Where Did All the Poor People Go?
October 17, 2012
Senior Advisor, Global Health Policy Center
While the economies of most rich nations have stagnated, many countries – which for decades had been classified as low income and regarded as chronically poor – have experience sustained growth and graduated into middle income status. This is overall a good news story. The bad news is that the emergence of new middle income states has also resulted in a growing disconnect between where international development assistance is focused and where it’s needed.
The problem is that most of the world’s poorest people no longer live in the world’s poorest countries. Or more accurately, most of those living in extreme poverty – less than $2 per day – now reside in countries classified by the World Bank as Middle Income.
The best information I’ve seen on all this comes from work by Andy Sumner, who’s at the University of London and has been visiting our friends at the Center for Global Development. In his latest updates to his report, Where Will the World’s Poor Live?, he paints a clear picture of this new landscape:
- As of 2008, most of the world’s poor (by both $1.25 and $2 per day international poverty lines) live in South Asia and sub-Saharan Africa;
- Nearly 80% of the $2-per-day poor live in Middle-Income Countries (MICs) – about two billion people;
- Half the world’s poor live in India and China (mainly India), a quarter live in other MICs (especially Pakistan, Nigeria, and Indonesia), and the remaining quarter live in Low-Income Countries (LICs).
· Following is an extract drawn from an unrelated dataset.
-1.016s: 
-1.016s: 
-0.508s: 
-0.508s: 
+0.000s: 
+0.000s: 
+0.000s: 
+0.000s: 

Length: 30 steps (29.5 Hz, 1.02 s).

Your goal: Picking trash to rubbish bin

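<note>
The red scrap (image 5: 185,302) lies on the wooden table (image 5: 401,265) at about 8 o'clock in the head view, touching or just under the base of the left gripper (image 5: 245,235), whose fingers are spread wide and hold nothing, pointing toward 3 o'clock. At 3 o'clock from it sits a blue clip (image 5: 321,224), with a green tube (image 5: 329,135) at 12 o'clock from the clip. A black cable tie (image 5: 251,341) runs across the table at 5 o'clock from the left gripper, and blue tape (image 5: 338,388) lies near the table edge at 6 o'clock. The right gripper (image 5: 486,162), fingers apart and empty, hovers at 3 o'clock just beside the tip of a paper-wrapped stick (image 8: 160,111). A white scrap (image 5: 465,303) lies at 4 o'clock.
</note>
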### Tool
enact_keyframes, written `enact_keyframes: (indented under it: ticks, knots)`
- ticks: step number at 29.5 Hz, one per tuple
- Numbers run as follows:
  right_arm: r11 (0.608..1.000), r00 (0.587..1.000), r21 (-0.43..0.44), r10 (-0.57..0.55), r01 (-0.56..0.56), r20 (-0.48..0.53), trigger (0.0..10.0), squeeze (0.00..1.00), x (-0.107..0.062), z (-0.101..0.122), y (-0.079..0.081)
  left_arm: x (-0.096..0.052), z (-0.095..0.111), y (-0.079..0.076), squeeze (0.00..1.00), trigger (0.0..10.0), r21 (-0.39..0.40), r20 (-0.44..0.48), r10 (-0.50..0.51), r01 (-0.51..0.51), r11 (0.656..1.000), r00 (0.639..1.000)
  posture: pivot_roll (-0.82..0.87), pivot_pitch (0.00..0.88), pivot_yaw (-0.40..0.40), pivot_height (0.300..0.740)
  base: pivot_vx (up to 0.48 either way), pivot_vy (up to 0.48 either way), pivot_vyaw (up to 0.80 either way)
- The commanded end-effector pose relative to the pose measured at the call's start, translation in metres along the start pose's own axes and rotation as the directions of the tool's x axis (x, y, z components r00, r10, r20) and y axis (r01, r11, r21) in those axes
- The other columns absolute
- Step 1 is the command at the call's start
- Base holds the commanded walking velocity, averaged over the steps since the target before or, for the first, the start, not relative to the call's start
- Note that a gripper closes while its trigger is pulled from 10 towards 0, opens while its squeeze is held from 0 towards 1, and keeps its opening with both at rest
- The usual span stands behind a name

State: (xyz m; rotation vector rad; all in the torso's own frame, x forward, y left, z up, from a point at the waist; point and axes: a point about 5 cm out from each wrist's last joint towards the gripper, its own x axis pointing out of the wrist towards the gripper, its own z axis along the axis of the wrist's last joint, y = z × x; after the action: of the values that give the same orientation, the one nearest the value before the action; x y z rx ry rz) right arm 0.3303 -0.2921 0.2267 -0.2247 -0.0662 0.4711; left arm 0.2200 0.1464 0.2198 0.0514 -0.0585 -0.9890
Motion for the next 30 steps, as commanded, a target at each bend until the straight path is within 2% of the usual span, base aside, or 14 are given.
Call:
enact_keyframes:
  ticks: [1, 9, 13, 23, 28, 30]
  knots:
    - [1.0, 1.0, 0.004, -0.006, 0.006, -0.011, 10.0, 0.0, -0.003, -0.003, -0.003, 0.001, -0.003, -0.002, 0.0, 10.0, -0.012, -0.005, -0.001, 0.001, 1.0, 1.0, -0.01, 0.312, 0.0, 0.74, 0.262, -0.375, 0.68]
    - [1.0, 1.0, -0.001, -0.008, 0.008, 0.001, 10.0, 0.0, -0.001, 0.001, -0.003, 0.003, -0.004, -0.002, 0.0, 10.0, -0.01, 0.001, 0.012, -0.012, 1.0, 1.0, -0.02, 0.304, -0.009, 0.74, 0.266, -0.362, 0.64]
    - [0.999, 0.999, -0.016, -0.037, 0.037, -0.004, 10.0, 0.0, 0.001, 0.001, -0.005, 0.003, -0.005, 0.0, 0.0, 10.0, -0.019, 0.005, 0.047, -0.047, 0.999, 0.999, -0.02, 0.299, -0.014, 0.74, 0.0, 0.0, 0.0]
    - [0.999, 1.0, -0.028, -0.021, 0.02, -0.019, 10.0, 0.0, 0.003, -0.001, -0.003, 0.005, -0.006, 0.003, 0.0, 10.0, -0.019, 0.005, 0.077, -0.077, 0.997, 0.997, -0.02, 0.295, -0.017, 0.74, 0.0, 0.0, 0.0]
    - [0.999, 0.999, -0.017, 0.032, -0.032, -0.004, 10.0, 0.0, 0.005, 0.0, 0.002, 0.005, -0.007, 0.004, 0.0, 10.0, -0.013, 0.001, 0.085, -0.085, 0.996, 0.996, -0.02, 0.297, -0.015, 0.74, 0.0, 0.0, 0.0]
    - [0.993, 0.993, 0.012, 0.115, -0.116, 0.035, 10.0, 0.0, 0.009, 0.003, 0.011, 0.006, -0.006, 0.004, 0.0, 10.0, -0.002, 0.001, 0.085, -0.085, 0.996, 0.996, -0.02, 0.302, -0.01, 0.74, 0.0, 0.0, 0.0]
While poverty continues to expand in Middle-Income Countries, donors with increasingly constrained foreign assistance budgets, are focusing more and more on Low Income Countries. Funding is moving in one direction and poverty is moving in another.
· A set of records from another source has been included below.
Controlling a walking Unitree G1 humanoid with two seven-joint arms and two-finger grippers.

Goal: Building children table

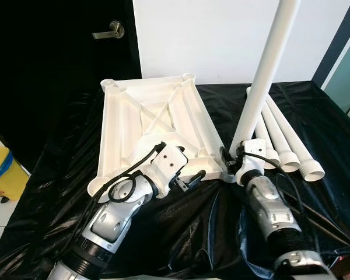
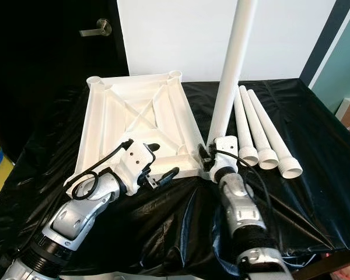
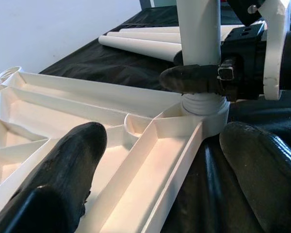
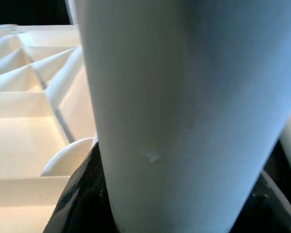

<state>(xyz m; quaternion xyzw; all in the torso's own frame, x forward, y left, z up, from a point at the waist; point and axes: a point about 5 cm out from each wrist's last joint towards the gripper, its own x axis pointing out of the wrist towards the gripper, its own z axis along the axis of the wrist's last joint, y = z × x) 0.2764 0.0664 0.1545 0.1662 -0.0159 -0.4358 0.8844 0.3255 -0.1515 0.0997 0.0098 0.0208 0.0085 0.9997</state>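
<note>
Black-draped bench: upright leg within right gripper.

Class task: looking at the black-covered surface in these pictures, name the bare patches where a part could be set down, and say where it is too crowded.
Free: the black cover right of the three loose legs, and the cover left of the upturned tabletop. Crowded: the near right corner, where the right hand grips the upright leg and the open left hand rests on the tabletop.
</note>
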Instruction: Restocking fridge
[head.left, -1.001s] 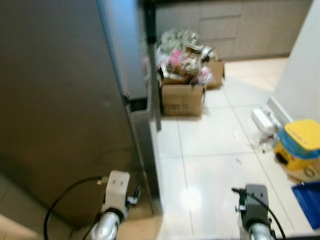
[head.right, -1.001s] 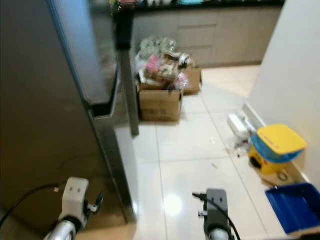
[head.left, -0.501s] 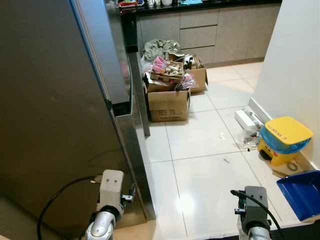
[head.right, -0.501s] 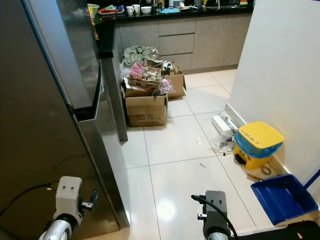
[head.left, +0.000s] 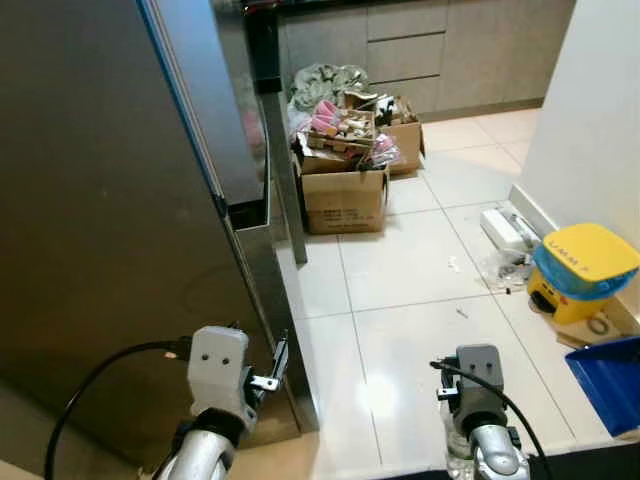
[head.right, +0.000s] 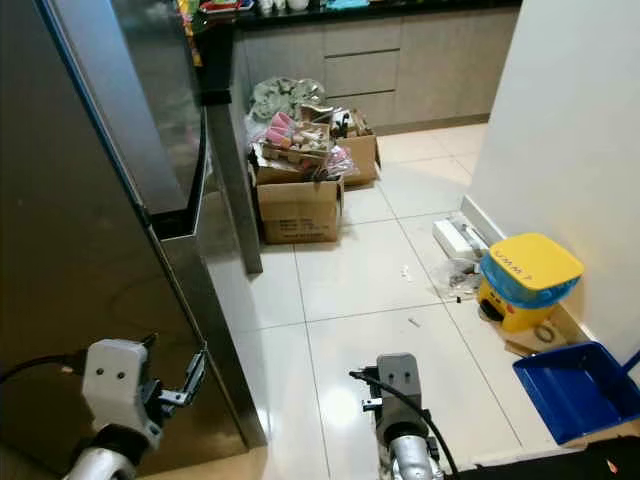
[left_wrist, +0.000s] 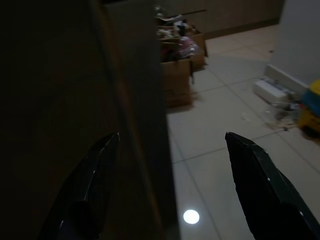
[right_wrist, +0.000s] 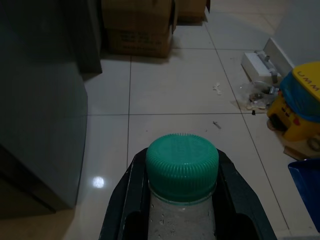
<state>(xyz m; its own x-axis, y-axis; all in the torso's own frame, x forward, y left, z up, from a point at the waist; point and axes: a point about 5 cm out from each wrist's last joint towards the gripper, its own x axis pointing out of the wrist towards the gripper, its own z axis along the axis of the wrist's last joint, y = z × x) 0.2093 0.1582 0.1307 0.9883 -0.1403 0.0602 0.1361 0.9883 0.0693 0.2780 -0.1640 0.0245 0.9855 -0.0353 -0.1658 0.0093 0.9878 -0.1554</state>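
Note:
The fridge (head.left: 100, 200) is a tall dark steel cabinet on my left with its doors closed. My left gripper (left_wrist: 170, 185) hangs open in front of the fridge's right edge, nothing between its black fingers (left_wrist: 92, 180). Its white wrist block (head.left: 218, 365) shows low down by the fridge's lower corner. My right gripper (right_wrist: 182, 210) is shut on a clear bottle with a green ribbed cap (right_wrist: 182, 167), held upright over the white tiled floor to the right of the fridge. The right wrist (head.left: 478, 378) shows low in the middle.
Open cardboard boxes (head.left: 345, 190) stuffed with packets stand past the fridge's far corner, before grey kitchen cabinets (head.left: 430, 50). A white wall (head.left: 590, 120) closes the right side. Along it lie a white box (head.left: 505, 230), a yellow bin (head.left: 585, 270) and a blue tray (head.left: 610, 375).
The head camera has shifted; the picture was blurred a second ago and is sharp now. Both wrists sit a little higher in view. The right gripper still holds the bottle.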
The Global Fund, for example, uses an eligibility and prioritization policy that’s based on World Bank income classification. Under current policy, a country classified as Low Income has to match at least 5% of Global Fund grants whereas a Middle Income Country has to match at least 20%. For a country like Lesotho, which just graduated into Middle Income status (GNI per person is $1,220, which is $195 over the level for LICs), their “reward” is less Global Fund support. Even the World Bank follows this pattern, with access to its International Development Association grants or low-interest loans limited to low income countries. GAVI, which helps support child immunization programs, restricts its funding to countries with GNI per capita below $1,520.
It’s not just the big funders: industry also uses country income levels to determine access to concessionary prices for key health products through “tiered pricing” arrangements. When drug and vaccine manufacturers give deals on their products, they want them to go only to poor people – and that usually means access is limited to poor countries. In a recent report, Médecins Sans Frontières found: “…middle-income countries are no longer offered standardized price discounts by originator [pharmaceutical] companies, forcing them to negotiate ARV price reductions on a case-by-case basis. Some ground has been lost, as middle income countries are once again paying exorbitant prices for the newest drugs.”
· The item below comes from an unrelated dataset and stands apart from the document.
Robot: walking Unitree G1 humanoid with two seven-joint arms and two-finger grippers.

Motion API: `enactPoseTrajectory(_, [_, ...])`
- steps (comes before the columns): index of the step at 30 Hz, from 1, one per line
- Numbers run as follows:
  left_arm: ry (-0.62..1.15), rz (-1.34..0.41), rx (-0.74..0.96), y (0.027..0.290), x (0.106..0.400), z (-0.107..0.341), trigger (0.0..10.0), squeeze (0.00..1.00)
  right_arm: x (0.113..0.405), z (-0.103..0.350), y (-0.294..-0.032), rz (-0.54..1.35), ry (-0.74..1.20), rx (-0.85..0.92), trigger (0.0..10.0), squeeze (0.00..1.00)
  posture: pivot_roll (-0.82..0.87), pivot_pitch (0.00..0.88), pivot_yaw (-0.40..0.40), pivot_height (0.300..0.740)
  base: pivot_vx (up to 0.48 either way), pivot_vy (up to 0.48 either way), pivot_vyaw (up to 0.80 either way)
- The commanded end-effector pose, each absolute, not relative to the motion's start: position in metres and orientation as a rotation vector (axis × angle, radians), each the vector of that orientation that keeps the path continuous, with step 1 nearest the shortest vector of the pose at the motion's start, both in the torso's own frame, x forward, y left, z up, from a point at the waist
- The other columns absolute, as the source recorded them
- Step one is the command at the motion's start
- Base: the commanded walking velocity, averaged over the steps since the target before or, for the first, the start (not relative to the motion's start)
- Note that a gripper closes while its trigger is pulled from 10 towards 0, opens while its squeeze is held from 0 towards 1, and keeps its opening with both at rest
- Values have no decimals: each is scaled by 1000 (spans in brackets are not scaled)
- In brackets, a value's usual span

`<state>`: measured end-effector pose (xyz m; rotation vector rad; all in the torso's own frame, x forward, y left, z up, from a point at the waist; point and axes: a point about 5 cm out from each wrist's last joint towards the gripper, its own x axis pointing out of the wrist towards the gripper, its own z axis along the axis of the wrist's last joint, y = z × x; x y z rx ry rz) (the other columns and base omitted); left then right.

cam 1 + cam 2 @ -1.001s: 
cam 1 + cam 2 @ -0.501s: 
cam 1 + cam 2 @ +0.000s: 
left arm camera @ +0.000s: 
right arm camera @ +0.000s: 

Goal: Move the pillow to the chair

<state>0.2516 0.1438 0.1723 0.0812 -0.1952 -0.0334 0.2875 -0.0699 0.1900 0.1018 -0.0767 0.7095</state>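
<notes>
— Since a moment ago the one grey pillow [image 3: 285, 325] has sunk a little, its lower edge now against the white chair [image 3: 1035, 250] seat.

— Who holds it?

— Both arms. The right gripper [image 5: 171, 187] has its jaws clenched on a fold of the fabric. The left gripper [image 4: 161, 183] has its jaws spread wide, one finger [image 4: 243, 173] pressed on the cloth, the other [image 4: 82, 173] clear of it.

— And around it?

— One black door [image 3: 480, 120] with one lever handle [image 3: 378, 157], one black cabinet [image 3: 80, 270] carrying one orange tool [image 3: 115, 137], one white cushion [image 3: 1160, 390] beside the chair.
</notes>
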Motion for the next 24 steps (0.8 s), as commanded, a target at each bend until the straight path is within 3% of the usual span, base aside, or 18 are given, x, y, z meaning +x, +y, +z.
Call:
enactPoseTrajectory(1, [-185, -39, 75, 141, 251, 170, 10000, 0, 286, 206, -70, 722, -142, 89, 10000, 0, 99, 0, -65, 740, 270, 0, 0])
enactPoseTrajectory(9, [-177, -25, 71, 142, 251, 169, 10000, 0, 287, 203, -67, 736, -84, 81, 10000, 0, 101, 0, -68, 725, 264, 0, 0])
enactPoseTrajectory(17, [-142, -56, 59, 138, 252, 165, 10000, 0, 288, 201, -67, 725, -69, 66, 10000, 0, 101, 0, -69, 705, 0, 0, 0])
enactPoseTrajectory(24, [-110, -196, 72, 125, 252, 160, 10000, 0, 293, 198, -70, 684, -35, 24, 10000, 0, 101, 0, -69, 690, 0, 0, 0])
This all makes one thing clear: serving poor people living in middle income countries is a big challenge that needs to be addressed quickly. It’s complicated, of course. Funding has stagnated worldwide, and so there’s increasing pressure to shift away from countries that can and should be doing more for their own citizens. That makes sense, but don’t we also want to ensure that all developing countries succeed in helping care for their poorest citizens? For Middle-Income Countries, can we help push for more political leadership? Can we help them lower the costs of delivering treatment and prevention? Lots of interesting questions!
A few smart people have raised the alarm on this; Amanda Glassman from CGD has written about this, noting the need for a more systematic approach. I’m surprised this isn’t a more active conversation in the development community. If we want to continue to focus on helping the poorest people on the planet get a chance to live happy and healthy lives, we need to be a better job of understanding how to work with middle income countries. Period.
I’ll keep following this challenge, and see if we at CSIS can help bring some thoughtful people together to identify potential solutions.